Question

Use 6.84 days as a planning value for the population standard deviation. a. Assuming 95% confidence, what sample size would be required to obtain a margin of error of days

Answer 1

The sample size required is
`n = ((1.96*6.84)/(M))^2`, in which M is the desired margin of error. If n is a decimal number, it is rounded up to the next integer.

Explanation:

We have that to find our
`\alpha` level, that is the subtraction of 1 by the confidence interval divided by 2. So:

`\alpha = (1 - 0.95)/(2) = 0.025`

Now, we have to find z in the Z-table as such z has a p-value of
`1 - \alpha`.

That is z with a pvalue of
`1 - 0.025 = 0.975`, so Z = 1.96.

Now, find the margin of error M as such

`M = z(\sigma)/(√(n))`

In which
`\sigma` is the standard deviation of the population and n is the size of the sample.

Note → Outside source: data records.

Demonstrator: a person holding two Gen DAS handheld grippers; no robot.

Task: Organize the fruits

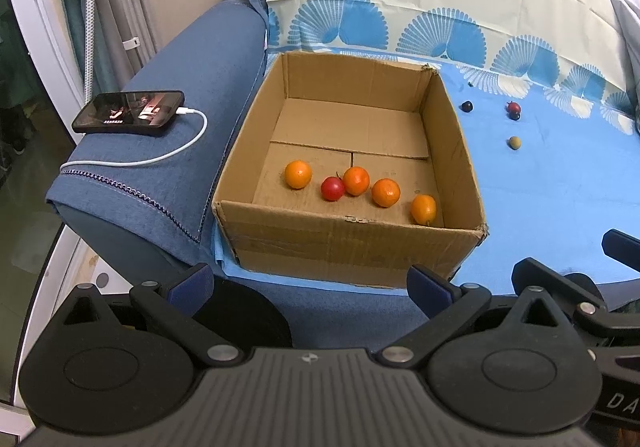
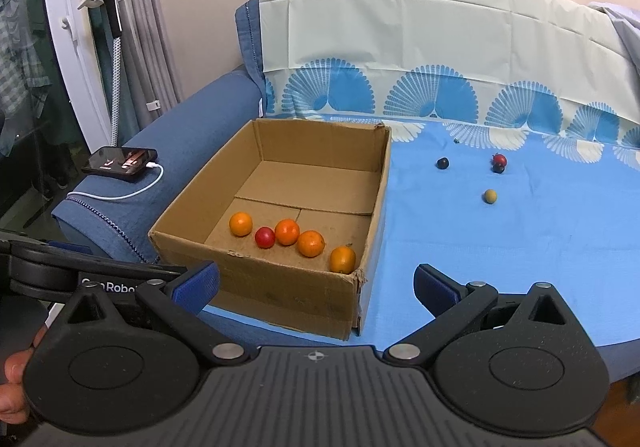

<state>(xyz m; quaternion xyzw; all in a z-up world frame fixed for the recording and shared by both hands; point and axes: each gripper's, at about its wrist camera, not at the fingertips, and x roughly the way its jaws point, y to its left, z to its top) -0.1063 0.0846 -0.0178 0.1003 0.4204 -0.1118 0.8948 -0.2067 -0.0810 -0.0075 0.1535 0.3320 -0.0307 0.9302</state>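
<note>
Five fruits sit inside the cardboard box [image 1: 348,247] near its front wall, mid-frame: four oranges [image 1: 298,174] and one red fruit [image 1: 332,189]. Four more lie on the blue cloth [image 1: 540,187] at upper right: a dark fruit [image 1: 467,106], a red one touching another dark one [image 1: 513,108], and a tan one [image 1: 515,143]. Left gripper [image 1: 310,281] is spread wide, empty, low in frame. Right gripper [image 2: 316,283] likewise, empty. Phone [image 1: 129,112] rests on the sofa arm [image 1: 192,59], left.
</note>
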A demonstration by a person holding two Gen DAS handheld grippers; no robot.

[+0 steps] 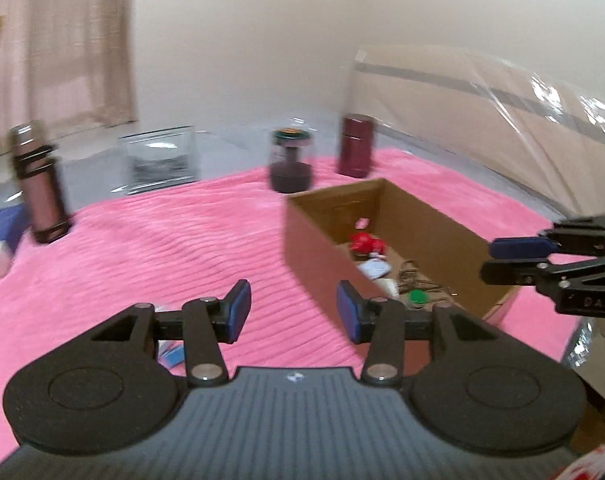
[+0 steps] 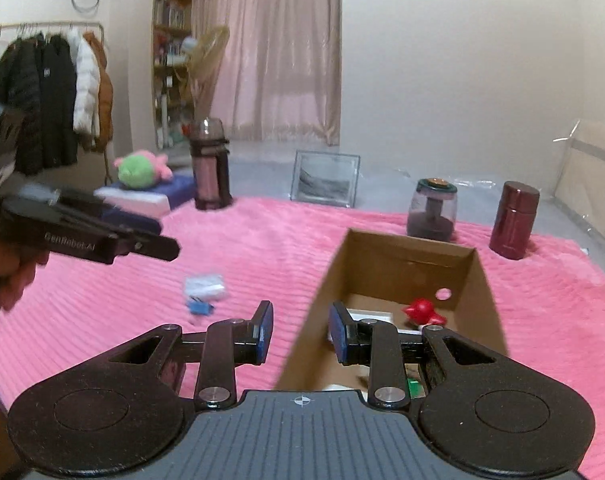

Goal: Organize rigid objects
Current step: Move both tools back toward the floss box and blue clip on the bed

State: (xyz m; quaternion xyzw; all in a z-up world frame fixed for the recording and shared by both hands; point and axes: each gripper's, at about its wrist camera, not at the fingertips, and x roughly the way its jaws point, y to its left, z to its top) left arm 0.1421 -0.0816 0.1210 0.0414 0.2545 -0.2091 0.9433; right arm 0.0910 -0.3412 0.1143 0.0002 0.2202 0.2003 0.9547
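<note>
This is a home, most likely a bedroom. A soft pink blanket (image 2: 262, 240) covers a wide bed. Long pink curtains (image 2: 270, 48) hang over the window at the back. Coats and jackets (image 2: 54, 92) hang on a clothes rail (image 2: 42, 25) by the wall. Beside them a tall shelf (image 2: 170, 40) is packed with books and small things. A round fan (image 2: 206, 64) stands near the curtains. A green and pink stuffed toy (image 2: 140, 168) lies on a folded pile at the side of the blanket.
</note>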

Use 6.84 days as a planning value for the population standard deviation.

This means that
`\sigma = 6.84`.

What sample size would be required to obtain a margin of error of M days?

This is n for the given value of M. So

`M = z(\sigma)/(√(n))`

`M = 1.96(6.84)/(√(n))`

`M√(n) = 1.96*6.84`

`√(n) = (1.96*6.84)/(M)`

`(√(n))^2 = ((1.96*6.84)/(M))^2`

`n = ((1.96*6.84)/(M))^2`

The sample size required is
`n = ((1.96*6.84)/(M))^2`, in which M is the desired margin of error. If n is a decimal number, it is rounded up to the next integer.